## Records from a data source
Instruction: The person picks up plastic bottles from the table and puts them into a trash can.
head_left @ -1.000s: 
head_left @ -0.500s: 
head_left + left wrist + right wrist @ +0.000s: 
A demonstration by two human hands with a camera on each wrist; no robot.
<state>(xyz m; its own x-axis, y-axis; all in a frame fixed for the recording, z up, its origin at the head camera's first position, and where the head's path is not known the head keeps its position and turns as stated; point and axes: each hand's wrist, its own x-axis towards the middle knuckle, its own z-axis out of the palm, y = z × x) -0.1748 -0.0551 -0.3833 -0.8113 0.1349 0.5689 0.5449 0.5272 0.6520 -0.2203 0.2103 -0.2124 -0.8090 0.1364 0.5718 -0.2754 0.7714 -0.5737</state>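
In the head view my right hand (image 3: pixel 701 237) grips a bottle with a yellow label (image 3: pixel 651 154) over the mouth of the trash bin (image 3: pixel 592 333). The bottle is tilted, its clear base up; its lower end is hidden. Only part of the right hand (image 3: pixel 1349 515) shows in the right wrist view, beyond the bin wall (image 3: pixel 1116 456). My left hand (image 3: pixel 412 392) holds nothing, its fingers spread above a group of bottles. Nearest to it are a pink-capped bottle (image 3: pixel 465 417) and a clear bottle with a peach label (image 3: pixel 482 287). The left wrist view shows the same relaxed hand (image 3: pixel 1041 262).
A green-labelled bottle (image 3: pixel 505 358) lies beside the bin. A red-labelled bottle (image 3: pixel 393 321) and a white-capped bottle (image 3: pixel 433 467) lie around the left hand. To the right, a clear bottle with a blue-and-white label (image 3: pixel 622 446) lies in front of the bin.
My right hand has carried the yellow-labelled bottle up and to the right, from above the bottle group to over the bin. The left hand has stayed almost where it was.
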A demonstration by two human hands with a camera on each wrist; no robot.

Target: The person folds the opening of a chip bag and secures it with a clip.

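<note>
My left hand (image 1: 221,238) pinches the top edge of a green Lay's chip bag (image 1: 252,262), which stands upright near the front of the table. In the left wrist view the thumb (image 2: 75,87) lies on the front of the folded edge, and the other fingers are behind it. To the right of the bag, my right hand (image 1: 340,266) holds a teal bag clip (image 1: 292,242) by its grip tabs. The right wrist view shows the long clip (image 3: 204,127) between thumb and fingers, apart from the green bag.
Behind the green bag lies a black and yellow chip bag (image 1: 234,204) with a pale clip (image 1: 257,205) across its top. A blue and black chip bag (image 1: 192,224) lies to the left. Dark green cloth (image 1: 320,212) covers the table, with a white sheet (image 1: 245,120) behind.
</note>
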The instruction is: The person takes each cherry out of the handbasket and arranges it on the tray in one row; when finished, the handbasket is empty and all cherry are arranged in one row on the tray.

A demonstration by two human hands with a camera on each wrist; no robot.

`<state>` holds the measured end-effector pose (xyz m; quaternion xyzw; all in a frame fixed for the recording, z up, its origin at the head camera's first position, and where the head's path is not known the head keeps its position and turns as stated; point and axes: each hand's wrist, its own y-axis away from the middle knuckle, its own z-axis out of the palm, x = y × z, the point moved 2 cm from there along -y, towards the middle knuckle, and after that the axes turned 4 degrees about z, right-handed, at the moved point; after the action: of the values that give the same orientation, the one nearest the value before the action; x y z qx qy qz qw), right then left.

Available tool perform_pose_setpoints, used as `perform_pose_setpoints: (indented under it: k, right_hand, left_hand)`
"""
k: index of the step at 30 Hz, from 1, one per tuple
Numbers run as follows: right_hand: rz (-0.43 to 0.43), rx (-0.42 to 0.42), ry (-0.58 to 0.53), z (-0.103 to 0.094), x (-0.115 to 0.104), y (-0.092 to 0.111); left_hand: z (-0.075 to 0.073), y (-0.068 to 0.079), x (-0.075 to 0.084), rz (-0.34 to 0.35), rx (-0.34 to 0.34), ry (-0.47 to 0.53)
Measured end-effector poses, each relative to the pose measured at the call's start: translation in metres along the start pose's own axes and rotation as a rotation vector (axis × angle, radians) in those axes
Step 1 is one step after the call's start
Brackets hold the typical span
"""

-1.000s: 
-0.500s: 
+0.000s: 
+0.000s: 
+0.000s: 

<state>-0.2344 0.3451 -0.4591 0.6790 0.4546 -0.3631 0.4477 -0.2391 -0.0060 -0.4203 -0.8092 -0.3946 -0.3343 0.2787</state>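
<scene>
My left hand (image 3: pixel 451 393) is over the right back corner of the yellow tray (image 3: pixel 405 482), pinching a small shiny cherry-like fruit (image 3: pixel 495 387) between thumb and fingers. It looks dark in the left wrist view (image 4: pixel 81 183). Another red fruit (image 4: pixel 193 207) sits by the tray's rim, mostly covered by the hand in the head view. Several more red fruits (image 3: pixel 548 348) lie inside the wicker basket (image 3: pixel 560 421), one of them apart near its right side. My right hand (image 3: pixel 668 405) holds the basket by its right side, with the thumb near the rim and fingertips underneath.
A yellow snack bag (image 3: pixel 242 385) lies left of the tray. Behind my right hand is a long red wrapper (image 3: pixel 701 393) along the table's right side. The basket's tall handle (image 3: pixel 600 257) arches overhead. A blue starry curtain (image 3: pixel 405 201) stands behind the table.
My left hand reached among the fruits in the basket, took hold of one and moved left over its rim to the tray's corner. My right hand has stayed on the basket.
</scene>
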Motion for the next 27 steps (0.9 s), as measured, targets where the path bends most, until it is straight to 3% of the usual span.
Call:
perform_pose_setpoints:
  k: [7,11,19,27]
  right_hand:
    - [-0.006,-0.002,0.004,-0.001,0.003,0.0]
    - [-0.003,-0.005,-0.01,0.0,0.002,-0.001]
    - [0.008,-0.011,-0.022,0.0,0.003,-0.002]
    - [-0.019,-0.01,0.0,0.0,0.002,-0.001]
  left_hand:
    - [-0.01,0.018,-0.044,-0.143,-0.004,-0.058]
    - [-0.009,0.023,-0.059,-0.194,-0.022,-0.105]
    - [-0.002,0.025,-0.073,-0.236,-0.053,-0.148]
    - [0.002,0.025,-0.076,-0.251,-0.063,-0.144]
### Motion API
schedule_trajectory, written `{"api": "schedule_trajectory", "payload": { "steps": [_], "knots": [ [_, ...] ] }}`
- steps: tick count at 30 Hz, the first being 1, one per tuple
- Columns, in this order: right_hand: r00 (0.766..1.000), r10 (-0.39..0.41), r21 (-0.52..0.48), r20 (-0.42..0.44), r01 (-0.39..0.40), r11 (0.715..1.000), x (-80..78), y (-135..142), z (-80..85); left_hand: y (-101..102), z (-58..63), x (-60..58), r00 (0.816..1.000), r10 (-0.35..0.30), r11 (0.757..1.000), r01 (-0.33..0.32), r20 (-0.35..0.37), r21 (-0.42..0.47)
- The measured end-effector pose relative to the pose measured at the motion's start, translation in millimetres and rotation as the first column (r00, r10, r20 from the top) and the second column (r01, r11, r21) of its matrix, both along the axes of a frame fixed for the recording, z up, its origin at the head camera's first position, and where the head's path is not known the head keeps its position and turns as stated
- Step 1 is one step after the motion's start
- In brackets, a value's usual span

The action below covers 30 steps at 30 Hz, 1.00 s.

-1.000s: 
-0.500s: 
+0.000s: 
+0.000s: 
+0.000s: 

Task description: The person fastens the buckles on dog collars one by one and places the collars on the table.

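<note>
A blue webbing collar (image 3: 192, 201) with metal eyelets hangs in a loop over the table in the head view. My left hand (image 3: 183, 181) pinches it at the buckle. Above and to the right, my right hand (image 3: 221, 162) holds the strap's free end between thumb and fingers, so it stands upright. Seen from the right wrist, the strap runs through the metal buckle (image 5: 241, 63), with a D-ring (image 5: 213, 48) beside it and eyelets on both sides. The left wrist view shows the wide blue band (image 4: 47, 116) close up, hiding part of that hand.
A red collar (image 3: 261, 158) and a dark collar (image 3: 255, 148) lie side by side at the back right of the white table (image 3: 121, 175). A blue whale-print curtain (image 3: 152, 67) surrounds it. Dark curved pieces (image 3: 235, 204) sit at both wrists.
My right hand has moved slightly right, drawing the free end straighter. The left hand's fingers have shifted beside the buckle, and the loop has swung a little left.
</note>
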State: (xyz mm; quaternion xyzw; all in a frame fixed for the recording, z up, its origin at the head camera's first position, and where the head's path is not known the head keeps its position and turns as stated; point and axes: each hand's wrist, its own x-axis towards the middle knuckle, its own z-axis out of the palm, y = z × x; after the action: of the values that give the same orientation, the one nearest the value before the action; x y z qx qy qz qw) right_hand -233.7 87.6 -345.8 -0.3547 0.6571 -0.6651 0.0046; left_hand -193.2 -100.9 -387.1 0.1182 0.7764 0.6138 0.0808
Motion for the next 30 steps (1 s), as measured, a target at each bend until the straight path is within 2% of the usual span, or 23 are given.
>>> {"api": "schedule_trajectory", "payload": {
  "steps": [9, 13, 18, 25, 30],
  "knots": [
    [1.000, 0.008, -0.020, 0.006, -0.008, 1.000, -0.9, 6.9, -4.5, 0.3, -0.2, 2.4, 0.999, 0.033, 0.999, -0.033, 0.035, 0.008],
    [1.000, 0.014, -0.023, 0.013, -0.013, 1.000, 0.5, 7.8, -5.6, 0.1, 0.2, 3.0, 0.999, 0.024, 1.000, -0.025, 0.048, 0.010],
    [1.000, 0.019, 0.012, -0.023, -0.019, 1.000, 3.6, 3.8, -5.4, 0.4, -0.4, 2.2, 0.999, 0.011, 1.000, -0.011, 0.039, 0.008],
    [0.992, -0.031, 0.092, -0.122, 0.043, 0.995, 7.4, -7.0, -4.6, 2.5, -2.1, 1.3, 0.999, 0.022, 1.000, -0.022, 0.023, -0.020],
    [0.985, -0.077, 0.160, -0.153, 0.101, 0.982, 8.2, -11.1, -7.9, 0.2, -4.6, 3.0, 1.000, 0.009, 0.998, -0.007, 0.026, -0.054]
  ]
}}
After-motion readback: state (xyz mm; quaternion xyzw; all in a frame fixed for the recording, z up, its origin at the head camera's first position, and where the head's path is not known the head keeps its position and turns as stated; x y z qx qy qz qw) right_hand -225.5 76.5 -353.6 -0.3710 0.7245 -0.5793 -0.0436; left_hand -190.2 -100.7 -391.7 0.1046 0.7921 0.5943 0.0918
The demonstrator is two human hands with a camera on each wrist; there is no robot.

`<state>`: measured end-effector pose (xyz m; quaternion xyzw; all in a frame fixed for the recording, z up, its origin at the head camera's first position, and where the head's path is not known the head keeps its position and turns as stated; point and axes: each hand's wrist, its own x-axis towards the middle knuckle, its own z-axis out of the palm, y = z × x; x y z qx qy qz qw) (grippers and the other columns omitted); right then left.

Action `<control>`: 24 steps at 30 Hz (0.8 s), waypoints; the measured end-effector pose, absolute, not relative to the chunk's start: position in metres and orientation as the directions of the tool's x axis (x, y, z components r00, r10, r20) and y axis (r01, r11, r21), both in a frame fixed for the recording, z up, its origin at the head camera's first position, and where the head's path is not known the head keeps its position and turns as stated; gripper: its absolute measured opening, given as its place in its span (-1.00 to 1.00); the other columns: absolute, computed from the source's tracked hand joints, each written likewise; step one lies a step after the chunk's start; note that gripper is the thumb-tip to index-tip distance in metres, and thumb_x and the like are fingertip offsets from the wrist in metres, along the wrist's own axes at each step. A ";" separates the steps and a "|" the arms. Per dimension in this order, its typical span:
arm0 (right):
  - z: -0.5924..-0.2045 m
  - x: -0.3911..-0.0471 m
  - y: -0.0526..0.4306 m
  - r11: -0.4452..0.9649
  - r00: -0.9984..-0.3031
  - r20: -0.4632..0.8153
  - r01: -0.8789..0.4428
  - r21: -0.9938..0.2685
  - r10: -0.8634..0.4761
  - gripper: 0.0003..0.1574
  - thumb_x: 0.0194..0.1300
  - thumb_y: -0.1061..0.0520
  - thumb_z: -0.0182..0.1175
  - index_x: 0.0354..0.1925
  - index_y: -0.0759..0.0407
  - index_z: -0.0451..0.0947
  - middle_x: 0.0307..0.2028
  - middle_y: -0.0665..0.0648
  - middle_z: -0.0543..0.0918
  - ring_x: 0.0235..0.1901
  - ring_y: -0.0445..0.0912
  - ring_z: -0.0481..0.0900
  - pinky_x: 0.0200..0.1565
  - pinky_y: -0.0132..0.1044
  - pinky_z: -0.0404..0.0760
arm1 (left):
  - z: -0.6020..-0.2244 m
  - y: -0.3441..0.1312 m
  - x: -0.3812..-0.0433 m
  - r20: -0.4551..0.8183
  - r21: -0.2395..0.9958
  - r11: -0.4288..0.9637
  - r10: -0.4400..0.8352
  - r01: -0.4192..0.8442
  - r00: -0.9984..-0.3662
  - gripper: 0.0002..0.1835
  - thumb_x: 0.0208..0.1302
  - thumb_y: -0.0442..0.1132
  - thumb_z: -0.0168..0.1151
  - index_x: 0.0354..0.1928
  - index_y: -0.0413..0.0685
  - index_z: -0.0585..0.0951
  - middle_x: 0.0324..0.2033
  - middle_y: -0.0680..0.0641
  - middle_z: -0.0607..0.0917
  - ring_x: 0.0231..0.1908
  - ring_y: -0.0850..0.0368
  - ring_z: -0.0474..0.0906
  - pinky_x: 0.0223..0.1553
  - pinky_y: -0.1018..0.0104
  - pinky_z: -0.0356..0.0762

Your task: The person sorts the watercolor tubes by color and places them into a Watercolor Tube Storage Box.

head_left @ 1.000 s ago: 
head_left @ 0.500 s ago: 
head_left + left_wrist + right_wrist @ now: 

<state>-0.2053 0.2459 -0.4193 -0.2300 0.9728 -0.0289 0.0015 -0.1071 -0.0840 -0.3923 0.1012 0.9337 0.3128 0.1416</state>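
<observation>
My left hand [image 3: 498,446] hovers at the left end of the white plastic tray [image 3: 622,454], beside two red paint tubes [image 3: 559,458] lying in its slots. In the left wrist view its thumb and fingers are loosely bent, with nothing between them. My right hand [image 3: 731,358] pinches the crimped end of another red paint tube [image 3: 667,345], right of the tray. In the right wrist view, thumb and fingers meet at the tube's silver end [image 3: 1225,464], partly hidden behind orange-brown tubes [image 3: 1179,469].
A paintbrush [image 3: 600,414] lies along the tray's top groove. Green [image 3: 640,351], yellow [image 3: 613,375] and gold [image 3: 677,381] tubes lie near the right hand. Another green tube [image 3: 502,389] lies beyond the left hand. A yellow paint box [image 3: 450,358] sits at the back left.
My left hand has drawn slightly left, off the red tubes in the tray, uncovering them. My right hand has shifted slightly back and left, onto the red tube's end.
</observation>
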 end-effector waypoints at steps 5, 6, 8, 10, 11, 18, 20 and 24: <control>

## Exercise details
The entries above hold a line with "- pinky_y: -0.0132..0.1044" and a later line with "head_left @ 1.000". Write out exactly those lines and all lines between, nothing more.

## Exercise solution
  - pinky_y: -0.0132..0.1044
  - pinky_z: -0.0404..0.0760
arm1 (left):
  - z: -0.6020..-0.2244 m
  - y: -0.3441..0.1312 m
  - x: -0.3812..-0.0433 m
  - r20: -0.4551..0.8183
  - r21: -0.2395..0.9958
  - r11: -0.4288..0.9637
  - r10: -0.4400..0.8352
  - r01: -0.4192..0.8442
  - r00: -0.9984..-0.3662
  - gripper: 0.0002..0.1835
  - thumb_x: 0.0208..0.1302
  - thumb_y: -0.0442..0.1132
  - thumb_z: -0.0168..0.1151
  - index_x: 0.0354..0.1928
  - index_y: -0.0413..0.0685
  - index_z: -0.0585..0.0951
  - middle_x: 0.0324..0.2033
  - middle_y: -0.0680..0.0641
  - middle_z: -0.0607..0.0917
  - ring_x: 0.0231..0.1908
  - ring_y: -0.0850..0.0368
  - ring_z: -0.0474..0.0906
  - pinky_x: 0.0223..0.1553
  - pinky_y: -0.1018..0.0104
  - pinky_z: -0.0356..0.0762

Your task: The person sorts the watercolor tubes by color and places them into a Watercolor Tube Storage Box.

head_left @ 1.000 s ago: 

This exercise is done.